Aaron McKinney and Russell Henderson offered Matthew a ride home with the intention to rob him, but the attack went further than that and Matt was hit over 20 times in the head and face, by fist and also by a . 357 magnum pistol that Aaron McKinney was carrying.
“McKinney and Henderson took Shepard to a prairie east of town, where they tied him to a fence”, Marsden said.
Matthew was found the next day, 18 hours after the attack, by a passing cyclist.
“He was taken to a Laramie hospital but his injuries were so severe that he needed a neurosurgeon, so he was moved to a Colorado hospital,” Marsden said.
Matt’s parents at the time were in Saudi Arabia, where his father worked. They flew back and were with their son at the hospital for his final days.
When his mother, Judy Shepard, saw the badly beaten college student in the hospital, “he was all bandaged, face swollen, stitches everywhere,” she told ABC News’ ‘Nightline‘.
“His fingers curled, toes curled, one eye was a little bit open.”
Matthew Shepard died on October 12.
The loss “never heals,” his father, Dennis Shepard, told ‘Nightline’. “He was just an ordinary kid who wanted to make the world a better place. And they took that away from him. And from us.”
He grew up and became very interested in international human rights, particularly women’s rights in the Middle East and Asia, and he studied political science.
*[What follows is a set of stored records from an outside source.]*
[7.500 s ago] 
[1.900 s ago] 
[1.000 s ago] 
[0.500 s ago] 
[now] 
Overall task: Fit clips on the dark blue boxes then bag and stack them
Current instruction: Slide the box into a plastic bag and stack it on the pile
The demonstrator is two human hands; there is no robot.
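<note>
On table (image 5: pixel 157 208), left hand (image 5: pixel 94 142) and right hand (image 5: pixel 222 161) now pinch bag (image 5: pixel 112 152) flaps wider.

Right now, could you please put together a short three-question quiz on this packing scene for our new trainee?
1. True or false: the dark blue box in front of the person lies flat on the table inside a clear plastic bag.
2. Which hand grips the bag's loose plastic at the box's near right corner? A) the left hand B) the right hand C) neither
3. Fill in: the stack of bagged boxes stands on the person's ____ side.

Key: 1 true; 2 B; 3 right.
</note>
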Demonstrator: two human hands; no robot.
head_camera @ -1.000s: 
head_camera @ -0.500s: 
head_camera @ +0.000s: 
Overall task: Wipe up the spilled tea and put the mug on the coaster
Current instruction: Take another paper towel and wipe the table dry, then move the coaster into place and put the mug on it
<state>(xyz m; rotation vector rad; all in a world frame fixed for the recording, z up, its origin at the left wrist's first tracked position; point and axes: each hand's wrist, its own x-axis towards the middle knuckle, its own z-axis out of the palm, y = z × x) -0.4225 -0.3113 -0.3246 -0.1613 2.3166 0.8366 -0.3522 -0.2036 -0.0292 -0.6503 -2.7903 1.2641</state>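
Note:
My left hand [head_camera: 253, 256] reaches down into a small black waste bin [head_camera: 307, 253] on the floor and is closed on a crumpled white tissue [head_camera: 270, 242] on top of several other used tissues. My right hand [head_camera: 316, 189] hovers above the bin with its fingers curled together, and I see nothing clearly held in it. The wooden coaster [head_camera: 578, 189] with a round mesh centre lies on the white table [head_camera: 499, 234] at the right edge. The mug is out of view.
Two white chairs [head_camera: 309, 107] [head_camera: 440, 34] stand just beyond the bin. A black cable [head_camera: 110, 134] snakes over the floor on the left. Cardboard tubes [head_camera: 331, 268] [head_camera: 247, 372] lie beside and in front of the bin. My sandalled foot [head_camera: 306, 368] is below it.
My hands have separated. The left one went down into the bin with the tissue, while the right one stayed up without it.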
“His goal was to work for the State Department to try to bring the same privileges and rights he thought he had in America to other countries,” Dennis Shepard said.
A few years before his death, Matthew Shepard came out to his mother on the phone.
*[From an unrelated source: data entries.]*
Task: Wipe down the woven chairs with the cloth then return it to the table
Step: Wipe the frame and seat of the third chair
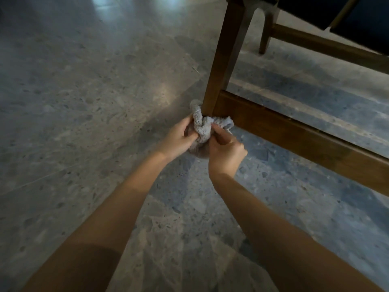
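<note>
Cloth (pixel 203 128): where was it at that frame?
> Bunched into a grey wad at the foot of the front chair leg (pixel 223 60); top fold looked to touch the leg's outer face just above the floor (pixel 84 102); rest was gathered between both hands.

Hands?
> Both busy: left hand (pixel 179 138) cupped the wad from the left, fingers curled into it, thumb on top; right hand (pixel 226 151) pinched a fold from the near side, thumb and forefinger closed on the fabric, other fingers curled; neither hand was free.

Why two hands on a rag?
> My read: regathering it for a fresh face, or wrapping it round the leg; one hand anchored, the other pulled a fold; couldn't tell which from one frame.

Why so low?
> Leg base and the lower rail (pixel 294 131) joined right there; such joints trapped dust, I'd guess; arms were stretched down and forward to reach it.

Anything else in shot?
> Behind it, rear leg (pixel 265 39); dark seat underside (pixel 336 13) at top right; weave wasn't visible from that angle; speckled stone floor all round; table not in view.

Progress?
> Judged mid-wipe, on the frame; return to the table not yet done; couldn't say how many chairs were covered.

Risk?
> Loose wad could slip off the narrow leg; a firmer wrap would help; cloth that near the floor could pick up grit.
</note>
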The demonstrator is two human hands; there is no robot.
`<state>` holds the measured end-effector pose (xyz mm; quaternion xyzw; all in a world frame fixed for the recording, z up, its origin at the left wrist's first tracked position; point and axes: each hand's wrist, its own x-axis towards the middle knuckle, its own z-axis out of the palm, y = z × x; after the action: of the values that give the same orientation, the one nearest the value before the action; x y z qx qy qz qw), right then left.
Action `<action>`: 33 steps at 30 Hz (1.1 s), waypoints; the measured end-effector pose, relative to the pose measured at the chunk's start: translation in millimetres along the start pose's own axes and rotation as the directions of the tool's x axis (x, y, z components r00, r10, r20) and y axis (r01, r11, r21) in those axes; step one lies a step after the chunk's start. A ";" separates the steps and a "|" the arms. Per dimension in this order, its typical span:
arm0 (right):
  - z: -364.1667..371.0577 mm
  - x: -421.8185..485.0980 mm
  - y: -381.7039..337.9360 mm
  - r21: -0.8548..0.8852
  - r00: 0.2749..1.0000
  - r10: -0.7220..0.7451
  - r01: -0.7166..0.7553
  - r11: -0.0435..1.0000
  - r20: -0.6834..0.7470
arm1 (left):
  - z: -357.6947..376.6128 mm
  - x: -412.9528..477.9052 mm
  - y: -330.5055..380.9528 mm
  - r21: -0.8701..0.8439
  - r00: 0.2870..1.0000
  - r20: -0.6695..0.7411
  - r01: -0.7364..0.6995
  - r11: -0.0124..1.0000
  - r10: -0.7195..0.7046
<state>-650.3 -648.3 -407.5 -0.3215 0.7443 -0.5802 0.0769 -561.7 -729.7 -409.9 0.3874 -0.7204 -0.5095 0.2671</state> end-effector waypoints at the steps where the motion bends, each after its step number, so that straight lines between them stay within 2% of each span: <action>1: 1.5 1.0 3.3 0.007 0.993 0.117 -0.117 0.993 0.000 | 1.9 0.6 -3.8 0.021 1.000 0.009 -0.006 1.000 0.005; 3: 3.8 -0.6 12.6 0.025 0.969 0.228 -0.231 0.973 0.096 | 5.2 -0.5 -12.8 0.084 1.000 0.004 0.001 0.997 -0.001; 5: 4.4 -5.2 21.7 -0.025 0.936 0.204 -0.206 0.978 0.286 | 7.5 -3.4 -22.1 0.140 1.000 0.005 0.021 0.990 -0.022; 7: 3.6 -7.9 28.9 -0.076 0.839 0.257 -0.252 0.965 0.479 | 10.6 -7.6 -28.5 0.155 0.999 0.025 0.018 0.988 -0.022; 9: 3.1 -7.0 31.6 -0.124 0.746 0.315 -0.301 0.945 0.587 | 14.0 -10.9 -28.9 0.147 0.999 0.027 0.013 0.989 -0.018; 11: 2.9 -2.6 28.4 -0.078 0.749 0.277 -0.290 0.954 0.602 | 16.1 -12.2 -23.5 0.126 1.000 -0.001 -0.008 0.992 0.008; 14: 3.1 7.6 17.1 0.077 0.843 0.155 -0.226 0.971 0.515 | 15.3 -7.8 -4.9 0.026 0.992 -0.093 -0.078 0.997 0.080; 16: 2.7 13.0 11.9 0.128 0.867 0.137 -0.223 0.966 0.480 | 15.3 0.0 9.8 -0.012 0.982 -0.148 -0.117 0.993 0.114; 19: -0.2 9.4 11.4 0.067 0.855 0.124 -0.181 0.981 0.503 | 18.1 5.4 18.8 -0.002 0.980 -0.162 -0.115 0.993 0.113; 22: -4.2 1.1 14.1 -0.010 0.810 0.235 -0.272 0.962 0.537 | 21.6 -7.2 4.6 0.079 0.981 -0.172 -0.077 0.994 0.090; 26: -14.1 -9.9 17.5 -0.110 0.797 0.257 -0.236 0.965 0.546 | 29.5 -29.2 -9.8 0.224 0.966 -0.259 0.071 0.972 -0.010; 29: -31.0 -13.7 11.5 -0.085 0.802 0.212 -0.199 0.976 0.558 | 32.6 -40.9 -2.0 0.233 0.953 -0.299 0.124 0.965 -0.050; 33: -71.8 -7.7 -6.3 -0.086 0.817 0.068 -0.022 0.996 0.573 | 44.7 -64.8 29.0 0.145 0.954 -0.295 -0.004 0.989 0.047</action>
<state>-676.8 -586.3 -381.2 -0.4665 0.7152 -0.4256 0.2994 -568.7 -647.1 -397.1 0.4685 -0.7116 -0.3890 0.3504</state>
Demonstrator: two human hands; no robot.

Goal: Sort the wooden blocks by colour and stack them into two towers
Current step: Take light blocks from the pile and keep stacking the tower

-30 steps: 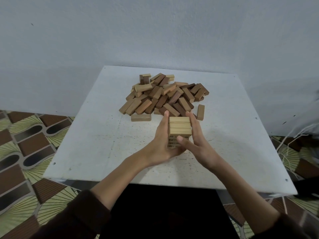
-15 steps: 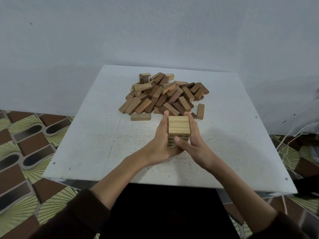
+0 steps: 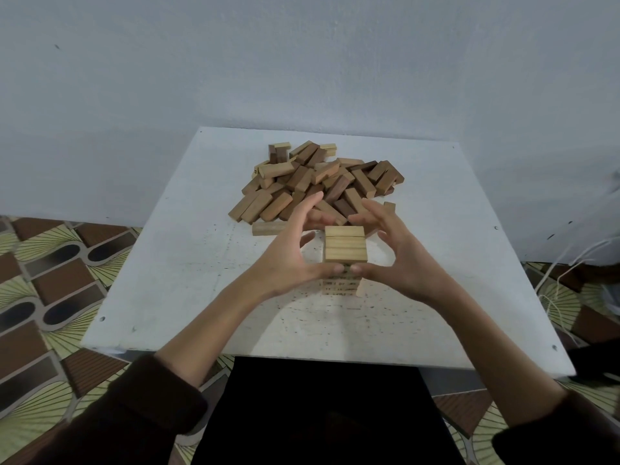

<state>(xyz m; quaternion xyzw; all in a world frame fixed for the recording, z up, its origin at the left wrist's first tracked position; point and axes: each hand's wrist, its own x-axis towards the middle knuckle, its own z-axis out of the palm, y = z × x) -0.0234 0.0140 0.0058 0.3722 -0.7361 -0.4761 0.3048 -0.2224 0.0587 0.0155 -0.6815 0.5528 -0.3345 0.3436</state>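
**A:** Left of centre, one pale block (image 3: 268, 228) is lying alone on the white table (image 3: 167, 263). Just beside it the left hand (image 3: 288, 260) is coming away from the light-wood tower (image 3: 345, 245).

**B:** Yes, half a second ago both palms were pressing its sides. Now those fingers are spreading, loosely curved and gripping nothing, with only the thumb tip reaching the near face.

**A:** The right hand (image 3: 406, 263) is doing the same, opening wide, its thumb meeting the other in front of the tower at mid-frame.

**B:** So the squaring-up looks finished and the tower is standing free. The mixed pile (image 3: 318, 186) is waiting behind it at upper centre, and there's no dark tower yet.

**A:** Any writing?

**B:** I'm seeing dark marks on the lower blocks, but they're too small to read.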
“He said, ‘Mom I’m gay.’ And I said, ‘What took you so long to tell me?'” she recalled. “Rejection was not ever an issue in our family.”
Their son was then living an openly out life. “Everybody he met, he said, ‘Just to let you know ahead of time, I’m gay,'” Dennis Shepard said.
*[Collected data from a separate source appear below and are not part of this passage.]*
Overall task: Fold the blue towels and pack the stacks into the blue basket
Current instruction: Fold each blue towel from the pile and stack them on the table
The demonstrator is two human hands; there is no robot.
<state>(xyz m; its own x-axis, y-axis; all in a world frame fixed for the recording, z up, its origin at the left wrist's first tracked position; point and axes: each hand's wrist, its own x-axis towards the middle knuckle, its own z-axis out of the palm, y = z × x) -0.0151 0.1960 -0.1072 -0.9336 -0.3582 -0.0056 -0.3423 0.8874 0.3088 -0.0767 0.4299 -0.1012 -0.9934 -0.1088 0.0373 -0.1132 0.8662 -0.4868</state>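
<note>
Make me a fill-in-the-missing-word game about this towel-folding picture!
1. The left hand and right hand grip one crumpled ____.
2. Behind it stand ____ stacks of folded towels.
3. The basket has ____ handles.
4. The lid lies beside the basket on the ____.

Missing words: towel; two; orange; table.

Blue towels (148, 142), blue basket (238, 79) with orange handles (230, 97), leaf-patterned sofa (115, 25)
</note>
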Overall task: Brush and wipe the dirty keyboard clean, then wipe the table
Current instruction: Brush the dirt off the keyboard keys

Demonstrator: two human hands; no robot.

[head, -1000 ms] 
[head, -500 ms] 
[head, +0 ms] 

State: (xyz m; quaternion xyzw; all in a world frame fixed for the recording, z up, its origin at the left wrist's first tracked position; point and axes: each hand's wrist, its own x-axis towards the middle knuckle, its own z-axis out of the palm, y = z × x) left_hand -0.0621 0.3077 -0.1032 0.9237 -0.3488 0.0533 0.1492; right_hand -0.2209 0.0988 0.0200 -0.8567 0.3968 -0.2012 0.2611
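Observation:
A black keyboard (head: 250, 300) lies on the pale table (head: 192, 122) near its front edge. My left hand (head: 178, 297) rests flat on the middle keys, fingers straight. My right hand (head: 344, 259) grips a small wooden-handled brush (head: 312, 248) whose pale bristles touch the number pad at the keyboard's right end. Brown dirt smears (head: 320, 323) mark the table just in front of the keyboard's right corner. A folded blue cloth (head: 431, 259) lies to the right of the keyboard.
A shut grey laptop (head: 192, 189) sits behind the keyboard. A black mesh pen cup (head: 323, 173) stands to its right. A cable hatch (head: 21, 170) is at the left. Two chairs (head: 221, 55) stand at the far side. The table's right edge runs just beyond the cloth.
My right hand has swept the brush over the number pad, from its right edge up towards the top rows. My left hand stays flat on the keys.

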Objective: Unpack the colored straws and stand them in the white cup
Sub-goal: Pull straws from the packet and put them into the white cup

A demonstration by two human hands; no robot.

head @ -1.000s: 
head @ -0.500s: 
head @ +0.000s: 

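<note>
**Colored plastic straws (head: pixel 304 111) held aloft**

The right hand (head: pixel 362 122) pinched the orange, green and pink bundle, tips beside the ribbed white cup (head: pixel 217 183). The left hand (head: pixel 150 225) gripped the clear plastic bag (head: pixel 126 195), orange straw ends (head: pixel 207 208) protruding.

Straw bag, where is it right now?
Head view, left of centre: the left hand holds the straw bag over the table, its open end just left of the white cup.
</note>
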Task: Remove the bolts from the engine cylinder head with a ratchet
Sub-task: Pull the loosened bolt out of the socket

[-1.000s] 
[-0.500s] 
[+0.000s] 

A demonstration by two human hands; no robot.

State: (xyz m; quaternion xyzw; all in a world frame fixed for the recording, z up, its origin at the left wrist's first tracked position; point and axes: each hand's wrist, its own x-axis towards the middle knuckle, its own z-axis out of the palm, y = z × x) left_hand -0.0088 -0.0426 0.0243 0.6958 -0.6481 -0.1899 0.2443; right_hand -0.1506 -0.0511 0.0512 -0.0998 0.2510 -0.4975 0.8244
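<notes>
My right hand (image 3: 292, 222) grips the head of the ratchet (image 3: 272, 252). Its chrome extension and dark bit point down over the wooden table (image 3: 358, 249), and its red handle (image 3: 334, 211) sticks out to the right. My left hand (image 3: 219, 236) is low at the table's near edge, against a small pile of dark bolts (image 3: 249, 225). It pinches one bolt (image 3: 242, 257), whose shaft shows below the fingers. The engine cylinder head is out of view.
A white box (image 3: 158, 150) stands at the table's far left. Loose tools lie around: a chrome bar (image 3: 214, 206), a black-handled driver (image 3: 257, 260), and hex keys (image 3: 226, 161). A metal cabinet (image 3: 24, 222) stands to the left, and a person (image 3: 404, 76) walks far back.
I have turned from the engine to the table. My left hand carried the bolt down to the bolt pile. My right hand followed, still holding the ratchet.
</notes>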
“It was like, ‘This is who I am, and that’s the way it’s going to be,'” added Judy Shepard.
Dennis Shepard wasn’t worried about his son’s safety.
“We didn’t realize the amount of violence and discrimination… against the gay community until after he died,” he said. “We thought, he was born here … he has all the rights, responsibilities, duties and privileges of every other American citizen.”
The shocking homophobic hate crime went viral, even before the viral term existed. The nation sympathy moved hundreds of people to protest against hate crimes and homophobia.
“It spawned candlelight vigils all over the country. There was a mass protest on Fifth Avenue in New York in which almost 100 people were arrested,” Marsden said, as well as a vigil at the U.S. Capitol with celebrities and members of Congress.
“All of these spontaneous vigils were organized by volunteers independently of one another. All of the calls to action for hate crime legislation were the work of individual civic and political leaders,” Marsden explained. “It was a spontaneous outrage about the severity of this crime and the overall phenomenon of hate crimes against LGBT people, which were starting to get more social attention around this time than they had received in previous years.”
To the murdered student’s mother, Matthew Shepard shouldn’t just be remembered for his legacy — he should be remembered for his life.